W ujęciu branżowym zdecydowanie najwięcej zawieszeń dotyczy handlu detalicznego – w sumie to 17 tys. podmiotów, 47 proc. więcej niż przed rokiem. W tej grupie ponad 100-proc. wzrost zawieszonych firm widać choćby w przypadku sprzedawców odzieży i obuwia – wynika z danych, które GUS zebrała dla „Rzeczpospolitej".
W tej branży pandemia może spowodować jeszcze przyspieszenie liczby firm szukających współpracy i ochrony w ramach sieci franczyzowych czy grup zakupowych. Wiele przedsiębiorstw już informuje, że rozwija swoją sieć głównie poprzez franczyzę, zachęcając niezależne firmy do włączenia się do grupy.
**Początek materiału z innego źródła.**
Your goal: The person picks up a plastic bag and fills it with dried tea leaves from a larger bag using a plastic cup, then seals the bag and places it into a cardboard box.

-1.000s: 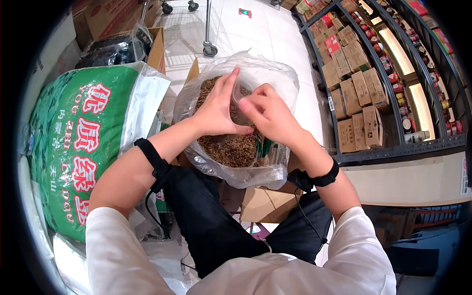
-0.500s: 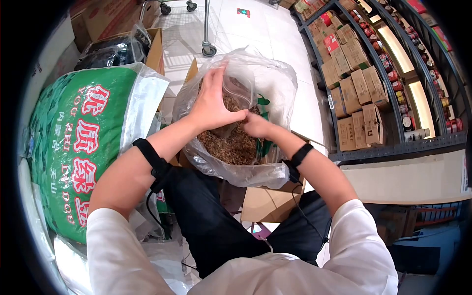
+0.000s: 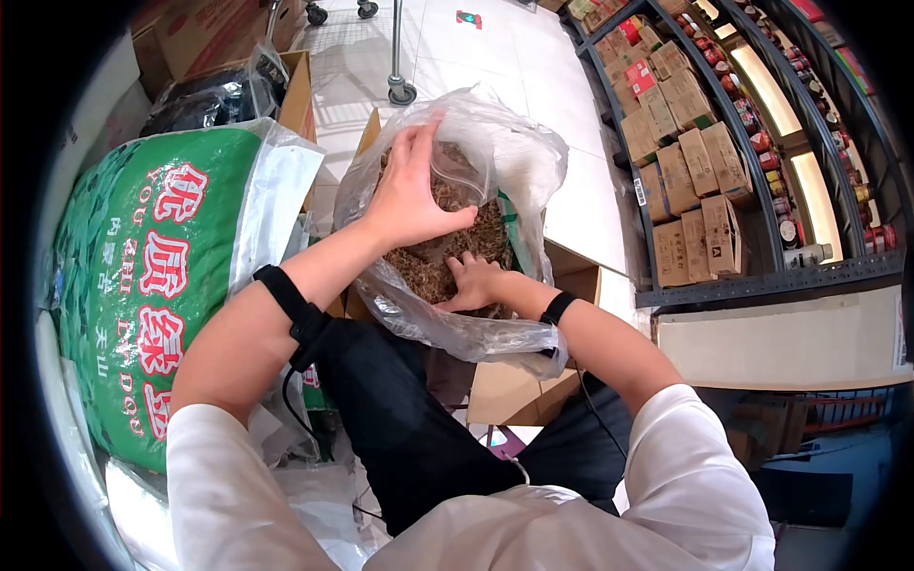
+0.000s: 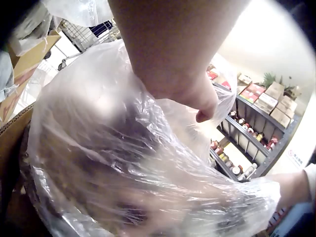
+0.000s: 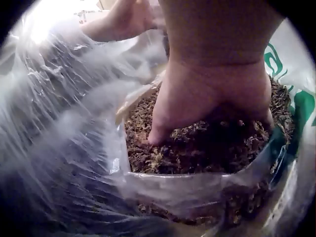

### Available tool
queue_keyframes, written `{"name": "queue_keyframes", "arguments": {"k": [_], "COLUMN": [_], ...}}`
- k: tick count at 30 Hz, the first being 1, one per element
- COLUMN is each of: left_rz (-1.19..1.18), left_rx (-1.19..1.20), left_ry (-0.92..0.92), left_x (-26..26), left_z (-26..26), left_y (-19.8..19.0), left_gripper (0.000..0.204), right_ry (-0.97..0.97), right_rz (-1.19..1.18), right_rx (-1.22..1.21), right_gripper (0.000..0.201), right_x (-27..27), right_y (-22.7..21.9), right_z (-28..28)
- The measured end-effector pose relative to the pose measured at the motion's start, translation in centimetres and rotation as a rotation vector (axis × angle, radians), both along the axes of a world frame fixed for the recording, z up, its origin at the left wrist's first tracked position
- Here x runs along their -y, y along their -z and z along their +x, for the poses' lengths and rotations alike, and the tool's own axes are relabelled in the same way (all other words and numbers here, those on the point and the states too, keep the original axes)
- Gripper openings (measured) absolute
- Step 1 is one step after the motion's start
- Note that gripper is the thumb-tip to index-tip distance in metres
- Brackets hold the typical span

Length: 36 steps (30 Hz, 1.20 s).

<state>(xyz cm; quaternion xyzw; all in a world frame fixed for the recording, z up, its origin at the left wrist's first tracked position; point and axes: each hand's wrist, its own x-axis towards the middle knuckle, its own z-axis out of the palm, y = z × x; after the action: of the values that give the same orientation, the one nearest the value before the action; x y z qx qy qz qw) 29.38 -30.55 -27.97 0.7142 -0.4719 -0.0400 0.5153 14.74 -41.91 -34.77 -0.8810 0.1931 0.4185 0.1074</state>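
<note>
In the head view, my left hand (image 3: 409, 195) curves around the near side of a small clear bag (image 3: 465, 173), holding its mouth apart between thumb and fingers. Below it my right hand (image 3: 476, 284) reaches into loose brown dried material (image 3: 424, 271) with its fingers spread. A large clear plastic bag (image 3: 533, 157) surrounds both. The right wrist view shows my right hand (image 5: 210, 98) with fingertips sunk in the brown bits (image 5: 168, 158). In the left wrist view, wrinkled plastic (image 4: 123, 163) lies below my left hand (image 4: 182, 89), whose fingers are mostly hidden.
A full green sack (image 3: 124, 285) lies on the left beside an open carton (image 3: 300, 100). Cardboard flaps (image 3: 514, 395) stick out under the large bag. Shelves with boxes (image 3: 700, 162) stand right, and a wheeled cart (image 3: 400, 90) ahead.
My right hand has left the small bag's edge, moved down toward me, and spread its fingers in the brown material. My left hand has tilted slightly and stays at the small bag.
</note>
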Motion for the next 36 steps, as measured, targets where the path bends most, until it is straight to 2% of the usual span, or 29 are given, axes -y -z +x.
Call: {"name": "queue_keyframes", "arguments": {"k": [2,4,5,7,11,13,14,15,17,19,21,23,24,25,27,30,33,34,36], "left_rz": [0.018,0.019,0.019,0.009,-0.012,-0.022,-0.029,-0.035,-0.098,-0.119,-0.111,-0.082,-0.062,-0.041,-0.033,-0.026,-0.002,-0.001,-0.007], "left_rx": [0.005,-0.001,-0.004,0.004,0.001,0.005,0.007,0.012,-0.026,-0.021,-0.051,-0.095,-0.111,-0.125,-0.117,-0.049,-0.048,-0.043,0.03], "left_ry": [-0.003,0.004,0.011,0.016,0.047,0.051,0.06,0.061,0.117,0.147,0.17,0.196,0.19,0.185,0.191,0.153,0.115,0.116,0.016], "left_x": [-0.1,-0.1,-0.1,0.0,-0.1,0.0,0.0,0.1,0.1,0.1,0.1,-0.2,-0.2,-0.2,-0.2,-0.1,-0.2,-0.2,-0.1], "left_z": [-0.1,-0.1,-0.1,-0.3,-0.5,-0.7,-0.8,-0.9,-1.3,-1.7,-2.0,-2.1,-2.1,-2.1,-2.1,-2.1,-2.0,-1.9,-1.9], "left_y": [0.0,0.0,-0.1,0.0,-0.1,0.0,-0.1,-0.2,-0.5,-0.7,-0.7,-1.2,-1.0,-0.9,-0.7,-0.3,-1.0,-1.0,-0.8], "left_gripper": [0.112,0.112,0.112,0.112,0.112,0.112,0.112,0.112,0.112,0.113,0.114,0.115,0.116,0.116,0.117,0.115,0.114,0.114,0.113], "right_ry": [-0.032,-0.092,-0.091,-0.085,-0.092,-0.025,0.062,0.088,0.205,0.288,0.474,0.59,0.61,0.62,0.613,0.612,0.546,0.468,0.395], "right_rz": [-0.012,0.025,0.025,0.075,0.202,0.189,0.179,0.13,0.073,0.049,0.241,0.304,0.35,0.406,0.408,0.489,0.477,0.457,0.428], "right_rx": [0.017,0.077,0.077,0.224,0.322,0.354,0.354,0.474,0.44,0.633,0.831,0.808,0.898,0.969,0.963,0.957,0.989,1.044,1.06], "right_gripper": [0.118,0.101,0.101,0.085,0.074,0.061,0.065,0.07,0.074,0.07,0.053,0.044,0.037,0.033,0.024,0.026,0.032,0.037,0.039], "right_x": [0.0,0.0,0.1,0.3,2.5,4.2,5.3,6.5,8.6,10.9,11.3,11.2,10.9,10.6,9.9,7.8,6.4,5.6,6.1], "right_y": [-0.1,0.2,0.6,1.5,1.3,0.4,0.0,-0.2,-2.9,-4.1,-7.0,-10.7,-11.9,-13.0,-15.0,-18.0,-18.9,-19.2,-18.1], "right_z": [-0.2,-0.5,-0.9,-1.6,-2.0,-1.5,-1.2,-1.2,0.2,0.8,1.5,2.6,2.9,3.2,4.0,4.5,4.7,4.6,4.8]}}
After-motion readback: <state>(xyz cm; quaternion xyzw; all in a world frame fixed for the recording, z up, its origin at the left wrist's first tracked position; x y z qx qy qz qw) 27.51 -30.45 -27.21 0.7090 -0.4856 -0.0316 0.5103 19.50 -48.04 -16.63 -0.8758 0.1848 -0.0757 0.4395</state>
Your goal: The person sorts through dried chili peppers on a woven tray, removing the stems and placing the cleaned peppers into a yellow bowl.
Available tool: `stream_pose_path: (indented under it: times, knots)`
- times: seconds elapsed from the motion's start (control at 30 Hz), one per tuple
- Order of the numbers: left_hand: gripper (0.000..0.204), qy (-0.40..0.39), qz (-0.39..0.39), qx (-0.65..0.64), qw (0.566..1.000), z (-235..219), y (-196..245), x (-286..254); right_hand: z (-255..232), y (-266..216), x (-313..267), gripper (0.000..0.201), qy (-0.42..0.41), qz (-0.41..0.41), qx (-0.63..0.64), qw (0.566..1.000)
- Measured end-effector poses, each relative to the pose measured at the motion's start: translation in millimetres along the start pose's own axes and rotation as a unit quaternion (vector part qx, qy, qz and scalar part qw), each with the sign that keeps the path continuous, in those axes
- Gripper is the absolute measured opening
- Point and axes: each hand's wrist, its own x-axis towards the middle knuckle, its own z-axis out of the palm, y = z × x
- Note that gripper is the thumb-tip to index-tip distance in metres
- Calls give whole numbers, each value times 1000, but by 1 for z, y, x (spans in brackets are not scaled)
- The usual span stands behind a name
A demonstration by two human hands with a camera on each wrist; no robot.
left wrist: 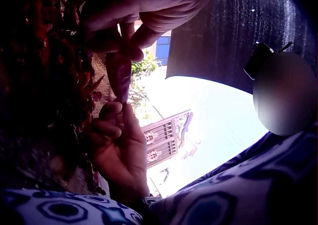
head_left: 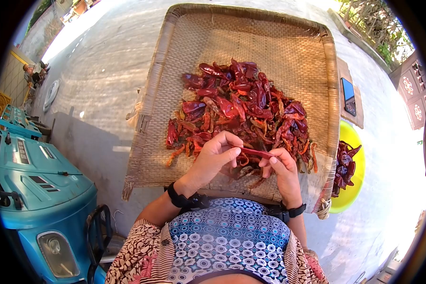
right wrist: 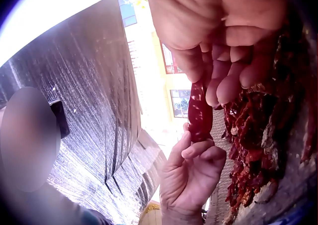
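A single red chili [head_left: 256,153] is stretched between the two hands, above the near part of a pile of dried red chilies [head_left: 232,102]. The left hand [head_left: 214,158] pinches one end between thumb and fingers; the right hand [head_left: 283,171] pinches the other end. In the left wrist view the chili [left wrist: 118,76] hangs between the fingertips of both hands. The right wrist view shows its glossy, wrinkled skin [right wrist: 200,113], with the left hand [right wrist: 191,178] below and the right hand [right wrist: 218,31] above.
The pile lies on a large woven tray [head_left: 288,38] with a raised rim. Right of it are a yellow-green basin [head_left: 357,177] holding dark red chilies and a phone [head_left: 349,96] on cardboard. A teal vehicle [head_left: 47,189] stands at the left; a person [head_left: 34,72] sits far back.
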Motion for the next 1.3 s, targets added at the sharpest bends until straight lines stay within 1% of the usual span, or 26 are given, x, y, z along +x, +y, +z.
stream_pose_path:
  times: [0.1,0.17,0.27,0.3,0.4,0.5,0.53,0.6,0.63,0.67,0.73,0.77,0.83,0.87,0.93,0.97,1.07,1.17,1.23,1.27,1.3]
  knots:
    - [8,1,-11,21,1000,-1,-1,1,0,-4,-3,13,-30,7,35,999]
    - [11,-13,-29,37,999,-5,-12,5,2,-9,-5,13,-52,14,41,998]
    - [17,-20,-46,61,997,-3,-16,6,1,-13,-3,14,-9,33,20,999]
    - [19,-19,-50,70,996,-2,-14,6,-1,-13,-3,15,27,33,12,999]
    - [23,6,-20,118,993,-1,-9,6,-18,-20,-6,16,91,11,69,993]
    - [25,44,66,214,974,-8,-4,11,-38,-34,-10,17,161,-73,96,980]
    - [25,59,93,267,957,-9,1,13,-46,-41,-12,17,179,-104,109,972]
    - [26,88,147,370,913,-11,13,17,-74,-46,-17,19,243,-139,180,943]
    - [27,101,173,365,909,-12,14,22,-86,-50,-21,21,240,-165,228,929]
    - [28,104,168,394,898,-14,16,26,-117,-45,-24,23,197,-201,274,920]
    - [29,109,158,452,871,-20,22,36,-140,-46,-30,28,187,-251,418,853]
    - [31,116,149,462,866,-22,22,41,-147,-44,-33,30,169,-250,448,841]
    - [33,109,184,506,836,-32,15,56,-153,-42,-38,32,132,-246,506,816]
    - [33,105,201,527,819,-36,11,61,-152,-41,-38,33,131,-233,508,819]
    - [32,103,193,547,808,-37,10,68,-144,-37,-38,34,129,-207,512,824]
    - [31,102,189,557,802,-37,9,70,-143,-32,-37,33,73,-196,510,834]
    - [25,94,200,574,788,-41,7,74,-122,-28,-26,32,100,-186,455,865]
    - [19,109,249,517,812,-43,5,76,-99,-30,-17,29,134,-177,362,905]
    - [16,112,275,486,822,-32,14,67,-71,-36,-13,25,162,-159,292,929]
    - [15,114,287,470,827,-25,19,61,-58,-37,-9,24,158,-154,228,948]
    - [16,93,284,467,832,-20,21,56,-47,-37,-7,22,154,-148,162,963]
Chodzi nie tylko o sklepy spożywcze, ale również obuwnicze, odzieżowe czy jubilerskie.
Boom na przyłbice
W innych sektorach rynku sytuacja jest także trudna. – W pierwszych pięciu miesiącach w Polsce zawieszono działalność blisko 7,5 tys. przedsiębiorstw taksówkowych, głównie jednoosobowych działalności gospodarczych, co stanowi wzrost o 120 proc. – mówi Tomasz Starzyk, rzecznik Bisnode Polska. – Niewiele lepiej jest w przypadku fryzjerów, gdzie łącznie w omawianym okresie zawieszono ponad 4,2 tys. firm. Także i w tym przypadku głównie to jednoosobowe działalności gospodarcze. W porównaniu z analogicznym okresem roku ubiegłego stanowi to wzrost o 122 proc. – dodaje.